Rabbi Arthur Waskow is founder and director of The Shalom Center, an organization I have the honor to serve as Board President. At the end of his essay on recent calls to burn copies of the Quran, he recounts the kind of childhood story that instils the empathy that has given us the universal solvent, the capacity to put oneself in the place of the other:
Let us hope that a story from my own childhood echoes so strongly the memories and sensibilities of other American Jews that overwhelmingly, we will walk the path toward freedom and diversity, peace and economic healing:
When I was about seven years old (1940), my grandmother interrupted other Jewish women in line at the kosher butcher shop who were talking contemptuously about “the shvartzes” — that is, Black people. She challenged them: “That’s the way they talked about us in Europe. This is America, and we must not talk like that!”
We must not act like that, either.
Understanding the holographic principle. I call my third lodestar “the holographic principle” because every part of a hologram contains all the information possessed by the whole. No matter how you slice it, the same truths are revealed.
In an essay on “Enmity and Friendship” in his new book, Encounter, Czech author Milan Kundera describes what he sees as an important distinction separating two political stances:
the disagreement between people for whom the political struggle is more important than real life, than art, than thought, and people for whom the whole meaning of politics is to serve real life, art, thought.
Between those two positions, I side with Kundera and the second. But in truth, I don’t think he goes far enough: from what I have seen, real life, art, thought, and politics are coterminous, congruent, and inseparable.

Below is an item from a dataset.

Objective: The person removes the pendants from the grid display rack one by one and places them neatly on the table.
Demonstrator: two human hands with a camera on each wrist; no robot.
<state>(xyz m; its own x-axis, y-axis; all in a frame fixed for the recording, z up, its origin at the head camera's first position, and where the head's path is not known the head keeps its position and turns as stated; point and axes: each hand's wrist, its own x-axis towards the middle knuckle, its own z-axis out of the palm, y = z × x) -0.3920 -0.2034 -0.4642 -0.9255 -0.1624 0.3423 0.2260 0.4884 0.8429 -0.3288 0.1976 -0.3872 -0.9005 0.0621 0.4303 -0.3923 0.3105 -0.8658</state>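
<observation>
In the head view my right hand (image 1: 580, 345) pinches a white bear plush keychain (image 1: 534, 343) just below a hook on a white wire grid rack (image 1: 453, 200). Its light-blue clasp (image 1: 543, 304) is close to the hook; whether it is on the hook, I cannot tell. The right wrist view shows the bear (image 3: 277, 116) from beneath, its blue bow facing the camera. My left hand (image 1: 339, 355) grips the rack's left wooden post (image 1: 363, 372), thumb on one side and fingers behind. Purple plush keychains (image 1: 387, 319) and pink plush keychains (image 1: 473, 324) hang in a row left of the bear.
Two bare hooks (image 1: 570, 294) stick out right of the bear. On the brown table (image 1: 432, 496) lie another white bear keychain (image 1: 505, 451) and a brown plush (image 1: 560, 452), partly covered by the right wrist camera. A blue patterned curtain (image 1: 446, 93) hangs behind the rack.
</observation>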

An anthropologist questions a shaman about the nature of the world. The shaman explains that the world rests on the back of a giant turtle. The anthropologist asks what supports the turtle. “Another turtle” is the answer. And beneath that one? “Another turtle.” After a few such exchanges, the anthropologist, frustrated, asks what upholds it all. “Just turtles all the way down,” says the shaman.
The people who are aligned with Kundera’s first category will almost certainly find my assertion laughable, but here it is: how we behave in the little world of private relations; how we feed and cultivate our thoughts; how we marshal beauty, meaning, and imagination to make art; and how we formulate our collective actions as a society are one and the same.
Traditionally, on Rosh HaShanah, apples dipped in honey are eaten to remind us of the sweetness of life. In my New Year’s gift to you, seeing the simple thing is the apple; using the universal solvent is the honey. Dipping them actualizes the holographic principle, so that whatever this year may bring, we will not lose our way, our lodestars will shine.
Belief matters so much less to me than desire and how we enact it. “Into My Arms” is a beautiful love song by Nick Cave that makes this point with heart-wrenching simplicity. May those who love be preserved and upheld in their love. May those who seek love find it. Blessings for a sweet year, dear readers.
Reading your essay, I have the feeling that you are describing a soul-ar landscape towards which I have been facing but had only the inkling of a glimpse – even the movement from “heritage tradition” to the wider orbit of larger truths describes a recent sense of my own.
Thank you for seeing and describing so deeply (and simply, and clearly, too), and wishing you a very sweet shanah tova.
Many blessings to you as we approach the end of Elul (and Ramadan)! Thanks for the kind words and for linking to my post.